Um determinado evento oferece 1 por cento de probabilidade de ocorrência. Chance baixa, né? Não devemos nos preocupar com isso…
Agora imagine que esse “determinado evento” seja a chance de morrer de acidente de carro por uma certa via. A coisa muda, não é mesmo?
Se você passa por essa rota, na ida ao trabalho e na volta para casa, há boas chances de que você faça a passagem nos próximos 50 dias. Não acho que seja um risco a se correr.
Não há como avaliar probabilidades de ocorrência sem os impactos associados.
Vejo pessoas destreinadas em finanças não gaussianas criticando a estratégia de tail hedging por essa representar uma “aposta contra as probabilidades.” De Nassim Taleb, ouvi diretamente “you should buy the tails, always” (você deve apostar nos eventos de cauda, aqueles de baixa probabilidade de ocorrência, sempre).
Os críticos à abordagem de procurar seguros contra catástrofes (acontecimentos raros) não entendem a essência da coisa. Estamos justamente apostando contra as probabilidades, deliberadamente.
Por que faríamos isso?
Apresento uma tentativa de explicação intuitiva e depois procuro adicionar um pouco de rigor técnico.
Sendo aquele evento considerado de baixa probabilidade, ninguém quer apostar naquilo. Diante do desinteresse alheio e da falta de demanda, o ativo financeiro associado a uma pequena chance de ocorrência normalmente está barato no mercado.
É como se você estivesse apostando no Jipinho, o cavalo magrelo e lerdo da minha tia Irene, hoje já falecido (que Deus o tenha!). A chance de ele ganhar uma corrida de cavalos é quase desprezível, digamos 1 por cento. Ocorre que, até mesmo pela aparência assustadora do Jipinho, todos percebem suas parcas chances e ninguém decide apostar no magrelo. Assim, na bolsa de apostas ele pode estar pagando 1 para 250, 1 para 500, 1 para 1.000.
Ou seja, a aposta no Jipinho, embora possivelmente perdedora numa única rodada, é racional se aplicada e replicada a longo prazo.

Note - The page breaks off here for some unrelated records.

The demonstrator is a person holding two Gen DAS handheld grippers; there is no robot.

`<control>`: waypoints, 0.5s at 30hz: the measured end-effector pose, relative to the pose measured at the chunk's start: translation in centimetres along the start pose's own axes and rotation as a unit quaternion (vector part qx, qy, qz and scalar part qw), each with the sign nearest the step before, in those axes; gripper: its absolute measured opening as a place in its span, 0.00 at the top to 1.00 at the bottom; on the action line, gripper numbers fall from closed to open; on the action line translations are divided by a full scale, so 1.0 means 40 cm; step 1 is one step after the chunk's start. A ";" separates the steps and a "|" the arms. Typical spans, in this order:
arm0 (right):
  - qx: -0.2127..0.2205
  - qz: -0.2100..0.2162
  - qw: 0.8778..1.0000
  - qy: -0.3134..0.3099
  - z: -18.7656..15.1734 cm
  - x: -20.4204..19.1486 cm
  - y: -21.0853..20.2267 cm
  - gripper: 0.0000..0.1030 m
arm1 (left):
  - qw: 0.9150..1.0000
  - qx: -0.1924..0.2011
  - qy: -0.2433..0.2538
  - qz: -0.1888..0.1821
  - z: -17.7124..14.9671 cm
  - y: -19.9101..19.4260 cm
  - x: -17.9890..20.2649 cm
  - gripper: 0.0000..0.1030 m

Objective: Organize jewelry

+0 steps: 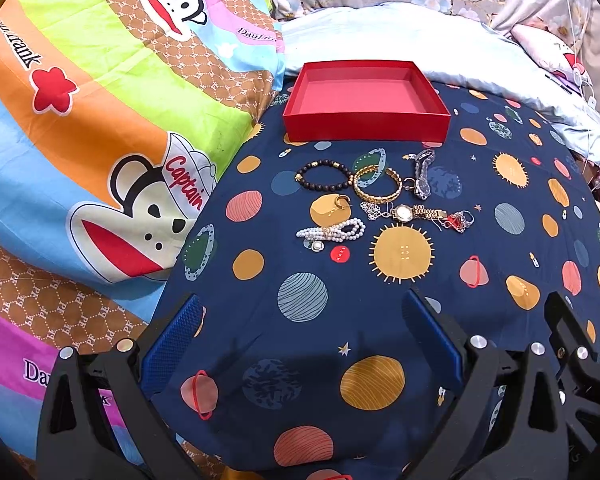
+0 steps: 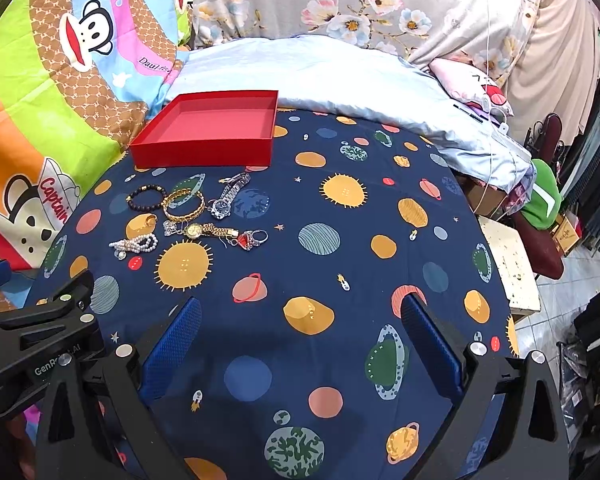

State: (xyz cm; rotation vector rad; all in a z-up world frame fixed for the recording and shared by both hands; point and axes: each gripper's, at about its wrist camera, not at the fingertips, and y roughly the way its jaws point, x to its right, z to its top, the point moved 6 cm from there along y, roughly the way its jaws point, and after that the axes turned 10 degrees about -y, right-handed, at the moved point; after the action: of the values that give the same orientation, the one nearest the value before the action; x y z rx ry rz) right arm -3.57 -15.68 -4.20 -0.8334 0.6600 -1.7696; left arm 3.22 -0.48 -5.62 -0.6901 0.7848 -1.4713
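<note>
An empty red box sits at the far side of a navy planet-print cloth. In front of it lie a black bead bracelet, a gold bangle, a silver watch, a gold watch, a red-stone ring, a pearl bracelet and a small gold earring. My left gripper and right gripper are open and empty, well short of the jewelry.
A bright cartoon-monkey quilt lies to the left. A pale blue pillow and floral fabric lie behind the box. The cloth's right edge drops to a white stool and tiled floor. The left gripper's body shows in the right wrist view.
</note>
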 end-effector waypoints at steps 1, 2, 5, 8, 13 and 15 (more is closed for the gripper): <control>0.000 0.000 1.000 0.000 0.000 0.000 0.000 0.05 | 1.000 0.000 -0.001 0.000 0.007 -0.006 0.000 0.06; 0.000 0.000 1.000 0.000 -0.001 0.000 0.000 0.05 | 1.000 0.000 -0.001 0.000 0.007 -0.005 0.000 0.06; 0.000 -0.001 1.000 -0.001 0.000 0.000 0.001 0.05 | 1.000 0.000 -0.001 0.000 0.006 -0.003 -0.001 0.06; 0.000 0.000 1.000 0.000 0.000 0.000 0.000 0.05 | 1.000 0.000 -0.002 0.000 0.003 0.001 -0.001 0.06; 0.000 0.000 1.000 0.000 0.001 -0.001 0.000 0.05 | 1.000 -0.002 0.000 0.002 0.001 0.004 0.000 0.06; 0.000 0.000 1.000 0.000 0.000 -0.001 0.000 0.05 | 1.000 -0.002 0.000 0.002 -0.001 0.008 -0.001 0.06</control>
State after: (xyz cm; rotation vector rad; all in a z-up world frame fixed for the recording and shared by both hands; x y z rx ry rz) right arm -3.55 -15.65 -4.21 -0.8338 0.6607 -1.7695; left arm 3.37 -0.46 -5.91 -0.6912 0.7885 -1.4674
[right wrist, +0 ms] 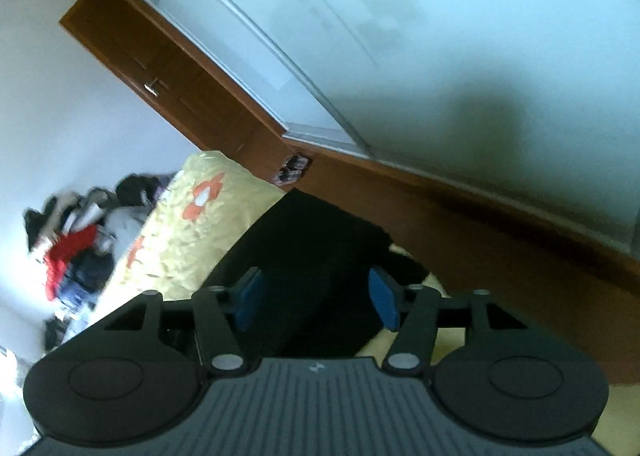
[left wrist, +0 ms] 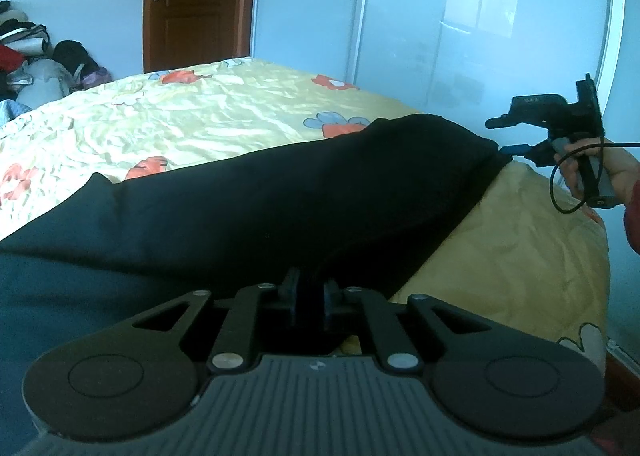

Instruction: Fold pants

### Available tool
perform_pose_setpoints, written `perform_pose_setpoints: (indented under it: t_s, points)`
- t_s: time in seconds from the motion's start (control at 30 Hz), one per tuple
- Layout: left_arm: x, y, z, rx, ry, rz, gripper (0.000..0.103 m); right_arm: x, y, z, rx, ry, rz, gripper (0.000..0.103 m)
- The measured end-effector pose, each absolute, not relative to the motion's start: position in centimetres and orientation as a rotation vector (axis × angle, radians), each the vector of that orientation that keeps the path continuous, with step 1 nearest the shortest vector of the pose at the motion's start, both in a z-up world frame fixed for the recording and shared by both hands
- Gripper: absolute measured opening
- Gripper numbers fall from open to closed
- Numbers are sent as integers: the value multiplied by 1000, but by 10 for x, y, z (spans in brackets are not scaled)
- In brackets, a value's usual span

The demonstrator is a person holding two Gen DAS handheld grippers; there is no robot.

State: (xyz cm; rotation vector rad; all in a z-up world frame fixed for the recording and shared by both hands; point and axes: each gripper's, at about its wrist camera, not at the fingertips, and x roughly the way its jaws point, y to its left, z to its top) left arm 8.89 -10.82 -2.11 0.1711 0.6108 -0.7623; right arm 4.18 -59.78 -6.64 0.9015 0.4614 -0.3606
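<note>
Black fabric pants point(left wrist: 280, 196) folded across yellow floral bedsheet point(left wrist: 180, 116), left gripper point(left wrist: 310, 298) barely cracked over them, right gripper point(right wrist: 316, 300) wide open, gripping nothing.

Black pants point(left wrist: 280, 196) lie across the near part of the bed point(left wrist: 200, 116) — the yellow flowered cover beyond them is bare, open room for a hand. Far-left corner blocked by a clothes pile point(left wrist: 36, 60). Right side is tighter — the right gripper point(left wrist: 508, 136) sits at the pants' end, wardrobe doors point(left wrist: 480, 24) close behind it.
</note>
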Motion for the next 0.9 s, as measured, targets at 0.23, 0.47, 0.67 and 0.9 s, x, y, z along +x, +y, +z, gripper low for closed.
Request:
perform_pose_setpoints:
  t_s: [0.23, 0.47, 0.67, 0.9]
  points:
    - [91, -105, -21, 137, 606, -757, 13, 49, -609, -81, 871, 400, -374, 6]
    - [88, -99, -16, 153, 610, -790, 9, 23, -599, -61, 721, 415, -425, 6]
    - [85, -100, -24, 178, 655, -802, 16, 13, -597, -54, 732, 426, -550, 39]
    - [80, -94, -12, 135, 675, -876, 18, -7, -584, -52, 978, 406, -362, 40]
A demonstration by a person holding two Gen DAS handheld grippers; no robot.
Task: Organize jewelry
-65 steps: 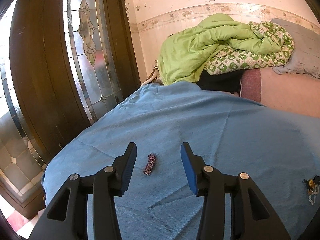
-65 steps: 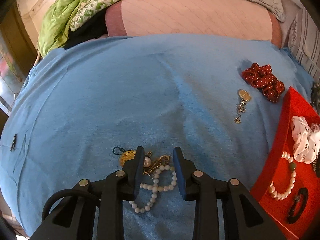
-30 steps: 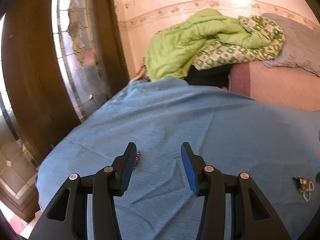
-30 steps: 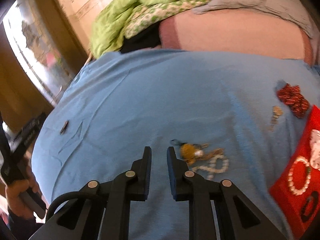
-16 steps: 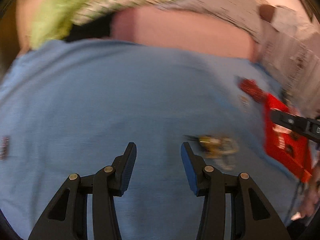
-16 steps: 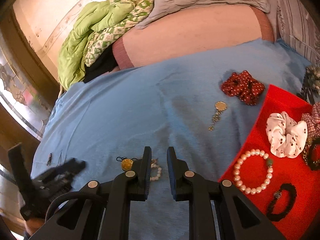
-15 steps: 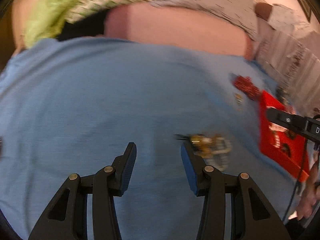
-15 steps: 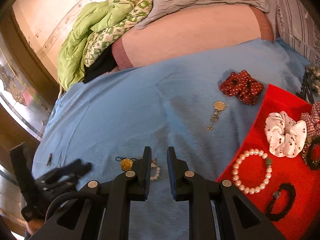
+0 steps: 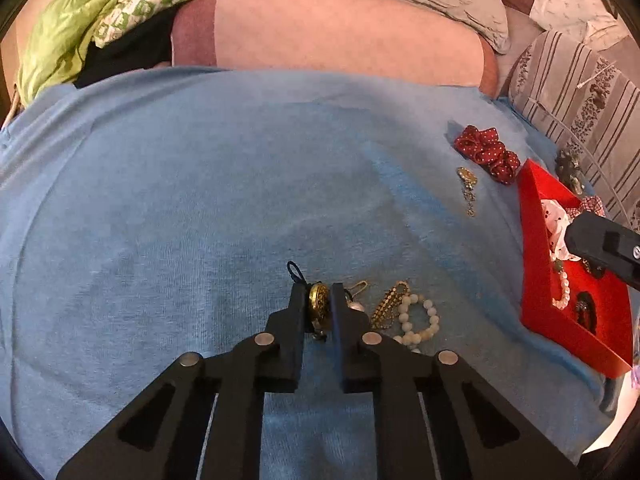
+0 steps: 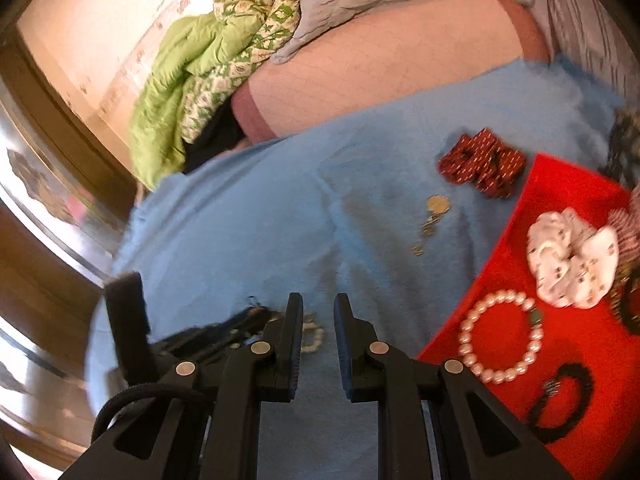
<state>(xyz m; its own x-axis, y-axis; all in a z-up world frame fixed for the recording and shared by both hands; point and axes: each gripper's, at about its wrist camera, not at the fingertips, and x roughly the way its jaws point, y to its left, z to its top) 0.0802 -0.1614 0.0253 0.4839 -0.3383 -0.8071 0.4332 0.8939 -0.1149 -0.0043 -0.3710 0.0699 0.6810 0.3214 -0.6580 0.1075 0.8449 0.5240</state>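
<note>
Swung across from the bed's window edge, my left gripper (image 9: 319, 307) is now clamped on the round gold pendant (image 9: 319, 306) lying on the blue bedspread (image 9: 200, 208); my right gripper (image 10: 318, 332) hovers slightly parted, empty. Lifting may drag the tangled white bead bracelet (image 9: 416, 320) along.
</note>
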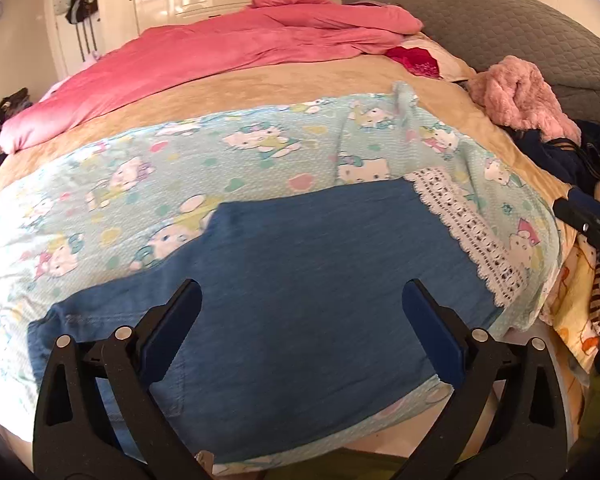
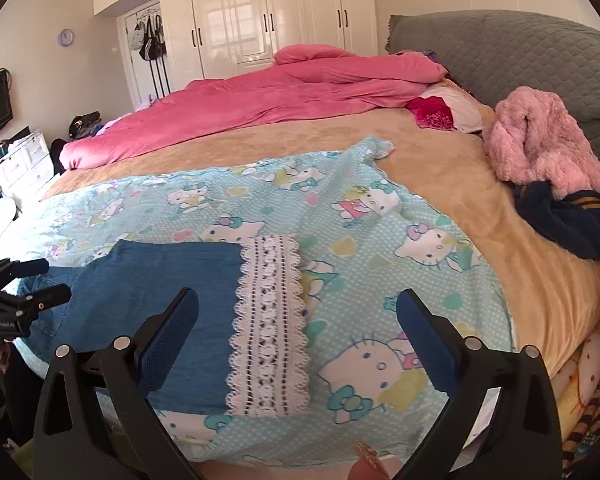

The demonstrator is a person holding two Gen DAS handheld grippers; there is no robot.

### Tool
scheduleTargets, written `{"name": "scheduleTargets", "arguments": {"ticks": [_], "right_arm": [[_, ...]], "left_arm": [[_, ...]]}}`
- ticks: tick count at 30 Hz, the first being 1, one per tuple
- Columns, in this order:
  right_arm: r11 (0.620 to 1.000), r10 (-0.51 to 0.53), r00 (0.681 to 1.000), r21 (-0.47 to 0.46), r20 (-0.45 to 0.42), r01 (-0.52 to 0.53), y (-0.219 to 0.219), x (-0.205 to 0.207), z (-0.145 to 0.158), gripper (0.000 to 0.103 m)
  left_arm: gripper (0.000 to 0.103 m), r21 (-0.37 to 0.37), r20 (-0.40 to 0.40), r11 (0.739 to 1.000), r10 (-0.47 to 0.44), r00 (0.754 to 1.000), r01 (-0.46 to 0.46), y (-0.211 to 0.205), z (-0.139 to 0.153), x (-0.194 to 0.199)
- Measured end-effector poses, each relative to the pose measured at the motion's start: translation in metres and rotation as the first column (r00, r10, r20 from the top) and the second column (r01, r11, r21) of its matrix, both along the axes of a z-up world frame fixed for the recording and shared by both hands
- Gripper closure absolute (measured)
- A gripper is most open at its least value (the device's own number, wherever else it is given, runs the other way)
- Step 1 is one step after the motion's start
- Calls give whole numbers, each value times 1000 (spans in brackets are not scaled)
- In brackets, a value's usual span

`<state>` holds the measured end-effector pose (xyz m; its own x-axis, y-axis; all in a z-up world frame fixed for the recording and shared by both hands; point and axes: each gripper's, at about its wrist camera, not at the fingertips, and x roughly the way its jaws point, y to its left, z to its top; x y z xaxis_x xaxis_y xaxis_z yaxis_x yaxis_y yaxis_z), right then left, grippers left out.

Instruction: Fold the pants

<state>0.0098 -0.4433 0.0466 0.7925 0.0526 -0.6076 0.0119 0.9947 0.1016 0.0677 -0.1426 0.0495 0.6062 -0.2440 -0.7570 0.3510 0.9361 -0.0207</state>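
Seemingly, in the left wrist view, the left gripper hangs wide open and empty above the blue pants, which lie flat at the near edge of the cartoon-print sheet. A pinch here could gather the sheet along with the denim, dragging both.

From the right wrist view, the right gripper is likewise spread wide, holding nothing, over the white lace cuff at the pants' right end. The lace looks flimsy; grabbing one layer only would likely skew the fold, and the fabric may slide off the near bed edge.
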Motion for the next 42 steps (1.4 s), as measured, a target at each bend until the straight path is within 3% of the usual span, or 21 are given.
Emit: {"name": "scheduleTargets", "arguments": {"ticks": [11, 27, 37, 42], "right_arm": [[999, -11, 1000, 30, -29, 12, -8, -3, -25, 4], [995, 51, 993, 92, -109, -41, 12, 4, -62, 4], [992, 69, 979, 117, -193, -47, 22, 15, -95, 4], [985, 62, 982, 172, -178, -31, 17, 14, -100, 4]], "left_arm": [[8, 27, -8, 997, -76, 997, 76, -46, -5, 35], [8, 27, -89, 986, -161, 983, 164, -83, -41, 111], [8, 101, -92, 968, -221, 971, 230, -102, -58, 135], [8, 115, -112, 959, -248, 962, 261, -112, -71, 140]]}}
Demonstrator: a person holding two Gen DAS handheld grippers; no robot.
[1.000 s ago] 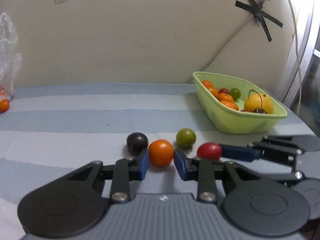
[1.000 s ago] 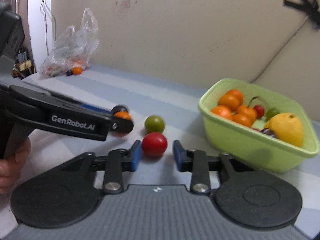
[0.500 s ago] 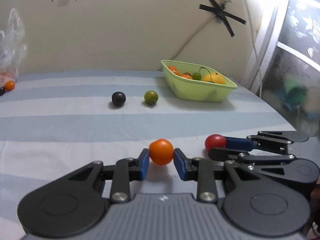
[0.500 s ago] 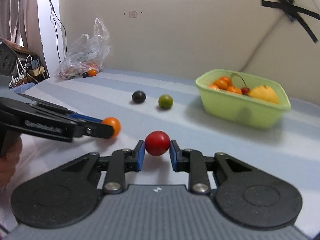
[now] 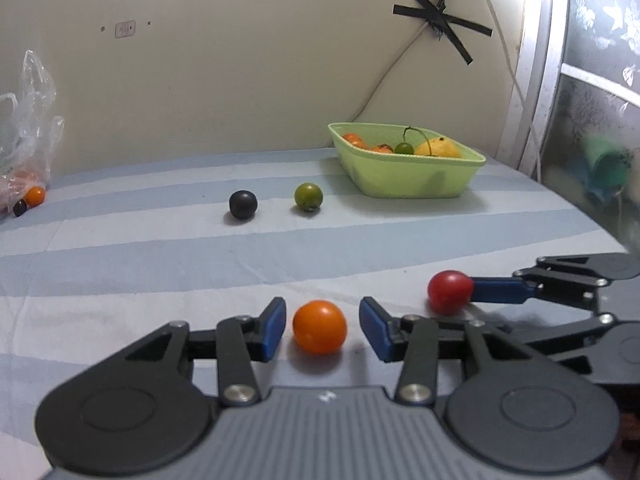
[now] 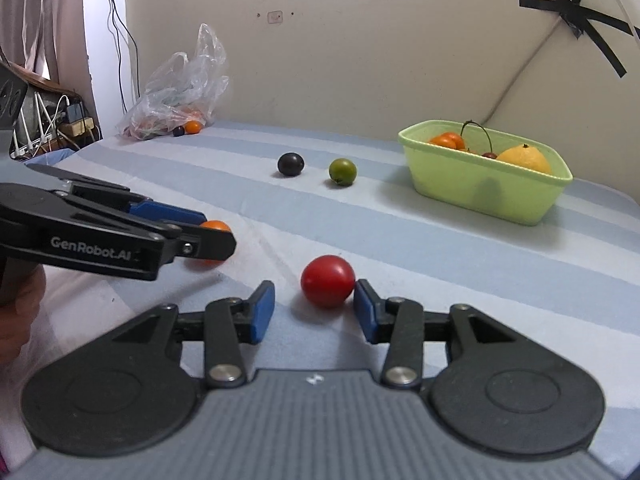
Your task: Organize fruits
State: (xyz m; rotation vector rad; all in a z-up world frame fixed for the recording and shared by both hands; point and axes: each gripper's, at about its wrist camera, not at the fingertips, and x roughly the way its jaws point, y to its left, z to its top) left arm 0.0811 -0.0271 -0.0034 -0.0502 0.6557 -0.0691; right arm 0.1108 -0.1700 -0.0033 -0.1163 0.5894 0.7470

Depois de várias rodadas, aquilo vai lhe render um resultado positivo, pois há uma assimetria convidativa no jogo, entre o custo, a probabilidade associada e o payoff (retorno potencial).
A explicação técnica para você sistematicamente apostar na cauda é a seguinte: tradicionalmente, os investidores, alocadores e todos os demais entes que formam preço olham as variáveis financeiras como obedientes a uma distribuição normal (também chamada de gaussiana, aquela em forma de sino). Nela, a probabilidade de ocorrência de um evento raro é desprezível – pense na altura das pessoas: média de 1,70 m, e ninguém com 7 metros.
Sob essa premissa, achando que a chance de acontecer um evento raro é quase nula, o mercado quase não dá preço para as ocorrências consideradas improváveis. Em outras palavras, é barato (mais barato do que deveria ser) apostar na cauda, no evento considerado raro, porque ele acontece com frequência superior àquela contemplada pela distribuição normal.
Talvez possa lhe parecer um papo excessivamente teórico, mas o fato é que não é. Foi justamente isso, essa espécie de oportunidade de arbitragem que surge do mau apreçamento dos eventos considerados raros, que deixou Nassim Taleb rico. É isso que seu ex-sócio Mark Spitznagel faz até hoje na Universa. E também não é muito diferente do que eu humildemente entendo ser o grande segredo de um famoso gestor brasileiro. É evidente que o sujeito tem um capacidade incrível de antever cenários macro e montar instrumentos apropriados para capturar sua materialização (sim, a instrumentalização também importa; as ideias, em si, não necessariamente se convertem em dinheiro). Mas isso muitos outros também conseguem por ai. A mágica ali me parece estar justamente na habilidade sem paralelos de se montar de seguros-catástrofe.
Noutro dia, ouvi de uma amiga brilhante que a diferença do fundo desse famoso gestor para outros de sua gestora é “somente o hedge”. É quase como se você falasse: a diferença entre o Chicago Bulls e o Detroit Pistons é só o Michael Jordan.
Sem aquilo que é o verdadeiro diferencial do investidor/gestor, ele, realmente, não é diferente de ninguém.